Task statement:
The first line of the entries through the line bearing "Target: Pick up": copy these lines exactly and return nothing else.

Data entries:

+++

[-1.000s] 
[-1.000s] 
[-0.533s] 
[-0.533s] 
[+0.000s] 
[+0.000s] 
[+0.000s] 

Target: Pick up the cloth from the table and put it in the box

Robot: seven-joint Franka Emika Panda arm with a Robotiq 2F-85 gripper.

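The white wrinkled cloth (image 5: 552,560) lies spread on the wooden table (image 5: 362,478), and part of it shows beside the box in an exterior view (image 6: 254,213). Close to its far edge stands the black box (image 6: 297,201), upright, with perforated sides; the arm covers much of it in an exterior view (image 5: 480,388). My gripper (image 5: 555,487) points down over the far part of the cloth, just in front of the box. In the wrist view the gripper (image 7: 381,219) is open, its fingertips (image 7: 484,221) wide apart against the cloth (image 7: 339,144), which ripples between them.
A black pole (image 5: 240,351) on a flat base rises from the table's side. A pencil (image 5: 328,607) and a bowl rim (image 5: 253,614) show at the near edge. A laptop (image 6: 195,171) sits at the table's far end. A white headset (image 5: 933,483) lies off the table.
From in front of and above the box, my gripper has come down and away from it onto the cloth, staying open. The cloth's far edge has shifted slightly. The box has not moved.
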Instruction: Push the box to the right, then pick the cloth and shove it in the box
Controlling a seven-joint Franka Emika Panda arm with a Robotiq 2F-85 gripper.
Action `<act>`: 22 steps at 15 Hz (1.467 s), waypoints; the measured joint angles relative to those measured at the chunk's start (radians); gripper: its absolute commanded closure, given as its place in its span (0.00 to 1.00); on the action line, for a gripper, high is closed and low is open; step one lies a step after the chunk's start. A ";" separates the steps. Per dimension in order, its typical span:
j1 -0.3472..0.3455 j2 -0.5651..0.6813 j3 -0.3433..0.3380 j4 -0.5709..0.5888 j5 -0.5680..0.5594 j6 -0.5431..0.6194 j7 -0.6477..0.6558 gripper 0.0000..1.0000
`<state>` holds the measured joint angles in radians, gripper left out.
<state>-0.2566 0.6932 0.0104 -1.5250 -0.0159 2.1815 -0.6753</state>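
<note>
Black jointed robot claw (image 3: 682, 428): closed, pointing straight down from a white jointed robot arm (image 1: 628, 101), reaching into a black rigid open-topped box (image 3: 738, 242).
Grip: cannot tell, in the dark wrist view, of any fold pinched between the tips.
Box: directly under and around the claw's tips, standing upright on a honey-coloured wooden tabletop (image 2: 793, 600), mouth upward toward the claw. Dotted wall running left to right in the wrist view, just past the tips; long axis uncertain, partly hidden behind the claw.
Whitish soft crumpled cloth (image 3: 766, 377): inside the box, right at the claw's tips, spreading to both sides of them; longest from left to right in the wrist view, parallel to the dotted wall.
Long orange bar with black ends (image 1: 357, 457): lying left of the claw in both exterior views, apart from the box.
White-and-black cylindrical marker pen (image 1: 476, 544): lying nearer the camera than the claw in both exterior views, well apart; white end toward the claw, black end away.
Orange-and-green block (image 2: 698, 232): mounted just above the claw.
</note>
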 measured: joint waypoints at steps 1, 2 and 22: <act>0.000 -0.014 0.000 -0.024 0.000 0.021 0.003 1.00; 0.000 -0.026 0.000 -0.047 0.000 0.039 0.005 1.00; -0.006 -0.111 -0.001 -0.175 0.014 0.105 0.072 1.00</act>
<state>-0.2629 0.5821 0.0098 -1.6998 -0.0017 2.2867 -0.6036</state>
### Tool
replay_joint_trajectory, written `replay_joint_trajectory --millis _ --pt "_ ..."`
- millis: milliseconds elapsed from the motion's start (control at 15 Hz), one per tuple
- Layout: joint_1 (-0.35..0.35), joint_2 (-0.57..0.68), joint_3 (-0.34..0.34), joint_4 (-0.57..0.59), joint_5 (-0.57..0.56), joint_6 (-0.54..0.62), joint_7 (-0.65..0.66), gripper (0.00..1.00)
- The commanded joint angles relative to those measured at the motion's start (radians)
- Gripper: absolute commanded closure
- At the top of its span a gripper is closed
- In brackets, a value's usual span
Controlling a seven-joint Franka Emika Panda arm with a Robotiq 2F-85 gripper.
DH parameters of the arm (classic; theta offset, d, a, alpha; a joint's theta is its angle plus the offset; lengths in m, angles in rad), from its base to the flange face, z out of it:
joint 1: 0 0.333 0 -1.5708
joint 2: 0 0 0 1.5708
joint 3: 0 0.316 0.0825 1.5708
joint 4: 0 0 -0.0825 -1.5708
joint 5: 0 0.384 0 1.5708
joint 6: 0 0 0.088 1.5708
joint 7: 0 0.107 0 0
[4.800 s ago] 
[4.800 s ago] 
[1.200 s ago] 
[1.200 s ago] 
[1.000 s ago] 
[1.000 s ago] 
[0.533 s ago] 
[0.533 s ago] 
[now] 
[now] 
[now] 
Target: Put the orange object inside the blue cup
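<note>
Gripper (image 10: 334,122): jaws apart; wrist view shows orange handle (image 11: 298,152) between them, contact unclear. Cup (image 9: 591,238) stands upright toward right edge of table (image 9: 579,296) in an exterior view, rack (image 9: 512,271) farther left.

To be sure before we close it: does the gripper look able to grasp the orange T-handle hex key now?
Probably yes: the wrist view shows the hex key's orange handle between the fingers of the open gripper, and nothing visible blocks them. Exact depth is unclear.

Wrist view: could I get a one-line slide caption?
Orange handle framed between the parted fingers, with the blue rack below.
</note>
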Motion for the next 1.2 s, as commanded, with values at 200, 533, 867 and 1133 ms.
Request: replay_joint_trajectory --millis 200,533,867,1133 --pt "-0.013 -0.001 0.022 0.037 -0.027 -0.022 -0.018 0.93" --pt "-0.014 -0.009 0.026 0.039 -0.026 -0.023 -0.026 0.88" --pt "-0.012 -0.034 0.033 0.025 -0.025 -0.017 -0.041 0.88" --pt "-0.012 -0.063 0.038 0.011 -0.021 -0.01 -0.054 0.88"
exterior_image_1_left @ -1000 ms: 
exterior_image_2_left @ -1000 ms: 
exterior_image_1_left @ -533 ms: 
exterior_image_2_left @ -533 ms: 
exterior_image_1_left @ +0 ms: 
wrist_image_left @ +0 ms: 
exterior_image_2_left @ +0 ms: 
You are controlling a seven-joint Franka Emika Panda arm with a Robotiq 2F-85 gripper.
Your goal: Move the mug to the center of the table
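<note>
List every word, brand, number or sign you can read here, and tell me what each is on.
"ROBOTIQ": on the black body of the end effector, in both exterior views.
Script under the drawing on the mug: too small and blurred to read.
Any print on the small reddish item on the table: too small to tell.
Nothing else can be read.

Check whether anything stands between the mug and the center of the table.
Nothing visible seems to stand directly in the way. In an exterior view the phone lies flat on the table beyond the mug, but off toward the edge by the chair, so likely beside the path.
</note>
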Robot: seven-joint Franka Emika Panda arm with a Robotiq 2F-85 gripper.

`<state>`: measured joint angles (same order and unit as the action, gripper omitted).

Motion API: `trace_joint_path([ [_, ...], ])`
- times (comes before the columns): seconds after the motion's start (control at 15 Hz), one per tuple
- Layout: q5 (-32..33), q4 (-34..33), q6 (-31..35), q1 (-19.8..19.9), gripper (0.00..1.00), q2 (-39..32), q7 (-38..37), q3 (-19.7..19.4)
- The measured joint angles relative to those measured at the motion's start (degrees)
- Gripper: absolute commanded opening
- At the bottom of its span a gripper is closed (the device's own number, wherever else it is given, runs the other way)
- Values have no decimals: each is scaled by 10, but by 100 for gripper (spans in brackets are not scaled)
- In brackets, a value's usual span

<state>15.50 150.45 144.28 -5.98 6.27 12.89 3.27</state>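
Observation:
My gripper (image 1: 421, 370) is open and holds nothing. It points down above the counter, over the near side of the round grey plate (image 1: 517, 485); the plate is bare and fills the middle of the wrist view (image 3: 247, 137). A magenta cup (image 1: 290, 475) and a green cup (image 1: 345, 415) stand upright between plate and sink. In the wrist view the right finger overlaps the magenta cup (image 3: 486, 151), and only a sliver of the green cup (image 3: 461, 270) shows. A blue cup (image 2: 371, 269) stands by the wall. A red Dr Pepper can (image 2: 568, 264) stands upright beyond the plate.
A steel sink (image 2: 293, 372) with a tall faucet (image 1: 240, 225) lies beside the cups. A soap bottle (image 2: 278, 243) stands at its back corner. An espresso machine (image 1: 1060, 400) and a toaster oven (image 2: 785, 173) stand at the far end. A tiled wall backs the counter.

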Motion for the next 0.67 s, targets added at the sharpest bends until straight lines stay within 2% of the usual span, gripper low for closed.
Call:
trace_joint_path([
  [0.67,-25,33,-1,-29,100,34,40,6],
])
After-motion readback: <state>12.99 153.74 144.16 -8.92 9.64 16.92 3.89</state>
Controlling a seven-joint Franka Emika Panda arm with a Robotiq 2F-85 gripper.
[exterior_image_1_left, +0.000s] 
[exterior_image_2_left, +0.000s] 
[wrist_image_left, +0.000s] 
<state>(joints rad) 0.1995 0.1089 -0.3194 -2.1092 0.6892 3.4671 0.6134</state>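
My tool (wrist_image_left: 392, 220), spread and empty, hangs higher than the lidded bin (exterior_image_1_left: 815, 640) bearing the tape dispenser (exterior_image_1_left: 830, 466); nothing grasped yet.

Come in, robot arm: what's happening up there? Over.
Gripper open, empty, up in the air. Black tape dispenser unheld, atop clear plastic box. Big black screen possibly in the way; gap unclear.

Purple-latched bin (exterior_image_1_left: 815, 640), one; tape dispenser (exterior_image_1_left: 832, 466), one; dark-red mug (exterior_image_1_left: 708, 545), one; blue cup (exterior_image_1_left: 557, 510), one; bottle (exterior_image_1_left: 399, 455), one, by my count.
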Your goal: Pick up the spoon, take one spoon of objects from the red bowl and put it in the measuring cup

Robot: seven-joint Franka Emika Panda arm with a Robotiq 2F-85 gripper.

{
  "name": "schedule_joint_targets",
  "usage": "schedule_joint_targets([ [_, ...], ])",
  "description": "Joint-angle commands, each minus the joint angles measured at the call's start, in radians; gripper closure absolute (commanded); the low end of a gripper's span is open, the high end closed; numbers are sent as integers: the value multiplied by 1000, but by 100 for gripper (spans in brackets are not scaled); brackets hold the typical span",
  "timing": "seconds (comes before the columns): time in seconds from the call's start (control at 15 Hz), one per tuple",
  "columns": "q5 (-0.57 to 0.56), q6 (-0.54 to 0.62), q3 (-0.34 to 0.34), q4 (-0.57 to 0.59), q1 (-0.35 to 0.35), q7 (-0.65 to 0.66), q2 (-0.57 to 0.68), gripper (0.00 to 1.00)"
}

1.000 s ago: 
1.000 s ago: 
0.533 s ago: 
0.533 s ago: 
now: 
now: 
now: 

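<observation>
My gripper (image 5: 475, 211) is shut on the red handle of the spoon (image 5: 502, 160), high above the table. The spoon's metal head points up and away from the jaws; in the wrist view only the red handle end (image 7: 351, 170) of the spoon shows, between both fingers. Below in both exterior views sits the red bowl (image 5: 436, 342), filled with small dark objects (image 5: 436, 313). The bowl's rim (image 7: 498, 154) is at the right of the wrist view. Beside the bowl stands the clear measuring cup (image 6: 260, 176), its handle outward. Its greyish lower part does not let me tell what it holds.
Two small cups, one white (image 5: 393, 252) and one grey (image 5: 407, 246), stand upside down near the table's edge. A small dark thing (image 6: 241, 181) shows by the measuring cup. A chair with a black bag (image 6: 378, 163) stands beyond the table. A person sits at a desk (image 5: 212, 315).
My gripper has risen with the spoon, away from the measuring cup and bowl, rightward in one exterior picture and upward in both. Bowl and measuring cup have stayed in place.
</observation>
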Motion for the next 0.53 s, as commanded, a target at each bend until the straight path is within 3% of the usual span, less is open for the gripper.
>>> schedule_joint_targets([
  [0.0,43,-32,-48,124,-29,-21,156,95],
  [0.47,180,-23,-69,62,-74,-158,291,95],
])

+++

Answer for the task:
[-1.000s] 
[-1.000s] 
[-0.533s] 
[-0.533s] 
[+0.000s] 
[+0.000s] 
[+0.000s] 

Target: Pick up the cloth from the table and put it in the box

The reply to this exercise is complete.